Task statement. Where in the material does the word "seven" appear? Copy each line that has it.

Record set.
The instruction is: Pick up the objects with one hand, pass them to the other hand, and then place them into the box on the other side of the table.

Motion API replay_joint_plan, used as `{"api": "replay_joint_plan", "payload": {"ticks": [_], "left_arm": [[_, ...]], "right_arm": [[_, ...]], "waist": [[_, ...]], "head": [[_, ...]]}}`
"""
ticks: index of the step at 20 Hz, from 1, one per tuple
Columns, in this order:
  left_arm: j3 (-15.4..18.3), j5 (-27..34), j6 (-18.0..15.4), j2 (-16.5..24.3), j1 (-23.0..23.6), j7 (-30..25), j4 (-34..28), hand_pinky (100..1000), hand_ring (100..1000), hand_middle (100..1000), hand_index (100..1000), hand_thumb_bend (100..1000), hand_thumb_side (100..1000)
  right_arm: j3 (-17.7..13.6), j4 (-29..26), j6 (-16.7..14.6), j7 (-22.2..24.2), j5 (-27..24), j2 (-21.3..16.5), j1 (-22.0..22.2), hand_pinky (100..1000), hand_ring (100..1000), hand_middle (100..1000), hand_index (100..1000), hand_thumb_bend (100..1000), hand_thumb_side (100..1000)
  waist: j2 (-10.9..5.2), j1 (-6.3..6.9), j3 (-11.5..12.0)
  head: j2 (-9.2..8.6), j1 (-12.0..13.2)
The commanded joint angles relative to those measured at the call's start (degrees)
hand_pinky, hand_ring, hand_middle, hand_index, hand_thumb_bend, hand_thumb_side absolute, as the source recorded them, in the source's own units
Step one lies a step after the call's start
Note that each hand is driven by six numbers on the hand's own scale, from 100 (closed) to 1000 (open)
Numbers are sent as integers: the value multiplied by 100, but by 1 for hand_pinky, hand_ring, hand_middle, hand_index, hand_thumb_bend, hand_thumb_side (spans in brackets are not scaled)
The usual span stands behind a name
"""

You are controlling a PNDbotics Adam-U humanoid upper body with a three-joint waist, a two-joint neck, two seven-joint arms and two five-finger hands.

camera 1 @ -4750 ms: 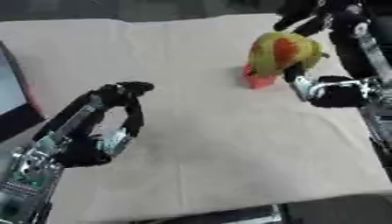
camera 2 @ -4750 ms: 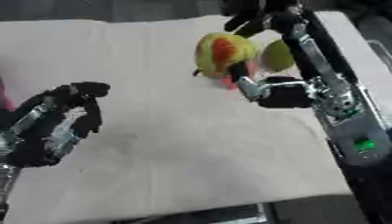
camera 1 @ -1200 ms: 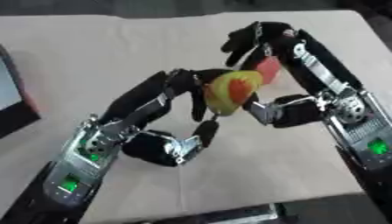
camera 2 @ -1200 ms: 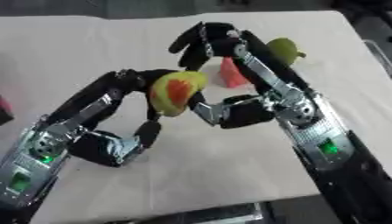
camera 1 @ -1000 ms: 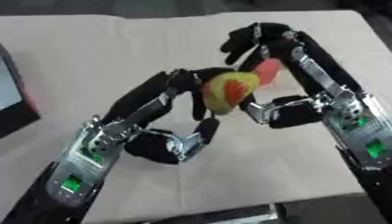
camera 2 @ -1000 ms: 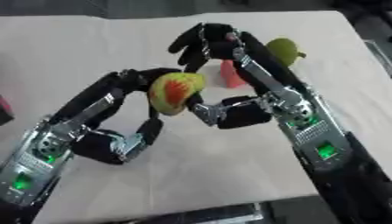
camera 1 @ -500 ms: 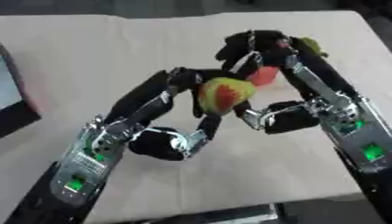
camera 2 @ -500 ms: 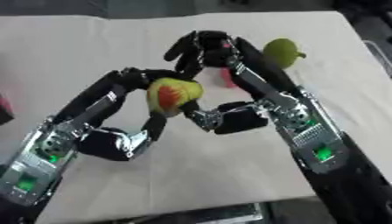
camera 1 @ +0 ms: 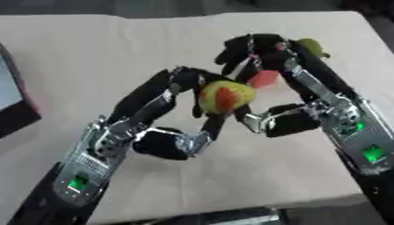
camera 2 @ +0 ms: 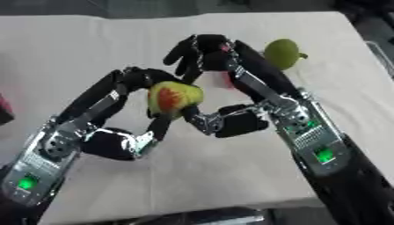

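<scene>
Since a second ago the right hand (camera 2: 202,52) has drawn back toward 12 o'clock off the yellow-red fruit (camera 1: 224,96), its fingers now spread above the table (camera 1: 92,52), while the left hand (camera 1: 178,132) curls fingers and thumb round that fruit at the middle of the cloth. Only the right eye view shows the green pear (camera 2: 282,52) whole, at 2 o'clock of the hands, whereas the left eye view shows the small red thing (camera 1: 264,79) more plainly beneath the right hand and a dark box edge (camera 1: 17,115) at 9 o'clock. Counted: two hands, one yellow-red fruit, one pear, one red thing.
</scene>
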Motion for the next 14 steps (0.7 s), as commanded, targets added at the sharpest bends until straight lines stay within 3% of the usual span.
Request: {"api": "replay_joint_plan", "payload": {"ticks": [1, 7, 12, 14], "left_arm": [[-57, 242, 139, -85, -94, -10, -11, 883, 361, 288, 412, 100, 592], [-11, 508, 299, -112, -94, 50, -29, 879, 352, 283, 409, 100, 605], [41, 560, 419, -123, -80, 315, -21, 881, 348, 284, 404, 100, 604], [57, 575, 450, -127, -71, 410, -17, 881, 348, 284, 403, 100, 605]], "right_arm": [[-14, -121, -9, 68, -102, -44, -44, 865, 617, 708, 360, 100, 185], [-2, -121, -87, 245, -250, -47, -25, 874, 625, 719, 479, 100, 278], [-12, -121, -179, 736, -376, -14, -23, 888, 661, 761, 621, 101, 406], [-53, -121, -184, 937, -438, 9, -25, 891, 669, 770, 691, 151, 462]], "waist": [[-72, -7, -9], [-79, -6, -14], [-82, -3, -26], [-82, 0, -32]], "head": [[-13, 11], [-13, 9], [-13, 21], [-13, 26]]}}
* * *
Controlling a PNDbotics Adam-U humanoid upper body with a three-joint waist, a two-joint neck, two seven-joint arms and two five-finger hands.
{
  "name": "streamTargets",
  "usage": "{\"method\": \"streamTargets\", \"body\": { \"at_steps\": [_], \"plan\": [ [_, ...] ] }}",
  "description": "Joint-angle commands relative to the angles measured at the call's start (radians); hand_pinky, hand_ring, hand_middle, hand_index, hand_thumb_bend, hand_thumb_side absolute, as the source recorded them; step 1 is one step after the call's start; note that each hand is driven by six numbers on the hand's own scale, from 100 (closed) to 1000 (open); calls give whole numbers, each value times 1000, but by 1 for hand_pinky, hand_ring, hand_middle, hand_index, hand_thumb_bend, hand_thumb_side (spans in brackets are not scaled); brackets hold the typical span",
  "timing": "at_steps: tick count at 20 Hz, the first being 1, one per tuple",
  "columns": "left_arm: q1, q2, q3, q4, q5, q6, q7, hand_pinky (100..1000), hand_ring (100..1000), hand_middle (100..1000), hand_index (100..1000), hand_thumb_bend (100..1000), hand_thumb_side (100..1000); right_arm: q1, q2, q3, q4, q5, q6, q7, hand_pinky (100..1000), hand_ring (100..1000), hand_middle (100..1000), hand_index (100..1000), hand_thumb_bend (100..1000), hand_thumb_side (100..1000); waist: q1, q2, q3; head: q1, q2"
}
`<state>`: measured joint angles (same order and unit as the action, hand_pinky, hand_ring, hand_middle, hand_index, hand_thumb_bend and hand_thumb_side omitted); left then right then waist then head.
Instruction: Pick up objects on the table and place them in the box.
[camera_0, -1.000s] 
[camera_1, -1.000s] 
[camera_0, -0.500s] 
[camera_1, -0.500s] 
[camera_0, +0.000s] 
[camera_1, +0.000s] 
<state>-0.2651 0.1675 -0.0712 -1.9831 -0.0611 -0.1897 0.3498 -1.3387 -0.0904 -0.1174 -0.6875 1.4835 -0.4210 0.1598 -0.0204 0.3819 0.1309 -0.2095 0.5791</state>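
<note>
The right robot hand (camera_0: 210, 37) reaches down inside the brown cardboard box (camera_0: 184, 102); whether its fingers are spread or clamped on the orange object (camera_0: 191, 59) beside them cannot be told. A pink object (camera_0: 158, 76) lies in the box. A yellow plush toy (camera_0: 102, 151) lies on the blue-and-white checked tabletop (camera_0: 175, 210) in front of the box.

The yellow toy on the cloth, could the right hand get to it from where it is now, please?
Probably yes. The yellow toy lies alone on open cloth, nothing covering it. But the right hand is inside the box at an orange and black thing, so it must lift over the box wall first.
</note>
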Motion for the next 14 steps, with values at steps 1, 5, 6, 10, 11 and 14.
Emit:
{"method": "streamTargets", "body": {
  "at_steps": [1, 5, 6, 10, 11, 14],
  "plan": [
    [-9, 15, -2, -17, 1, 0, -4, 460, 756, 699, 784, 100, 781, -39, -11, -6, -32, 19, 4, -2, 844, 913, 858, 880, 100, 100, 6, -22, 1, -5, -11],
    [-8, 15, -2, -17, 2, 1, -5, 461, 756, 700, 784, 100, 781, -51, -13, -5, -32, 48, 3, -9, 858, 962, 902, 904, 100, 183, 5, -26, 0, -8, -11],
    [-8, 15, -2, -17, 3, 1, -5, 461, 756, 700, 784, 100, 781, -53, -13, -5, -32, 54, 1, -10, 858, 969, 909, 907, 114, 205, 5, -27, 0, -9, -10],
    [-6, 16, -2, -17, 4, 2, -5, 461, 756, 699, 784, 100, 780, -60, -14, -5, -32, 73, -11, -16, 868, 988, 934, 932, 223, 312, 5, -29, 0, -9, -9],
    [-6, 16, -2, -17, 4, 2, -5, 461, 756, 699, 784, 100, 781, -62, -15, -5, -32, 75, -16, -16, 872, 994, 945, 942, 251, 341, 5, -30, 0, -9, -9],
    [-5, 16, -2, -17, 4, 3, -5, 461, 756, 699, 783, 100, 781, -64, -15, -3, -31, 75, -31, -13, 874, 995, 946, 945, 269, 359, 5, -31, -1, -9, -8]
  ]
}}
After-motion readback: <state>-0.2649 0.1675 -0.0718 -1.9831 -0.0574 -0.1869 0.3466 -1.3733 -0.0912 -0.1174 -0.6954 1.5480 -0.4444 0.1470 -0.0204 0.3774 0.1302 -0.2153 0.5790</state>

Solution below.
You are controlling a PNDbotics Adam-U humanoid upper body with a three-joint waist, a two-joint neck, two seven-joint arms and two five-finger hands.
Controlling a PNDbotics Adam-U humanoid upper body with a three-joint waist, a two-joint neck, two seven-joint arms and two five-finger hands.

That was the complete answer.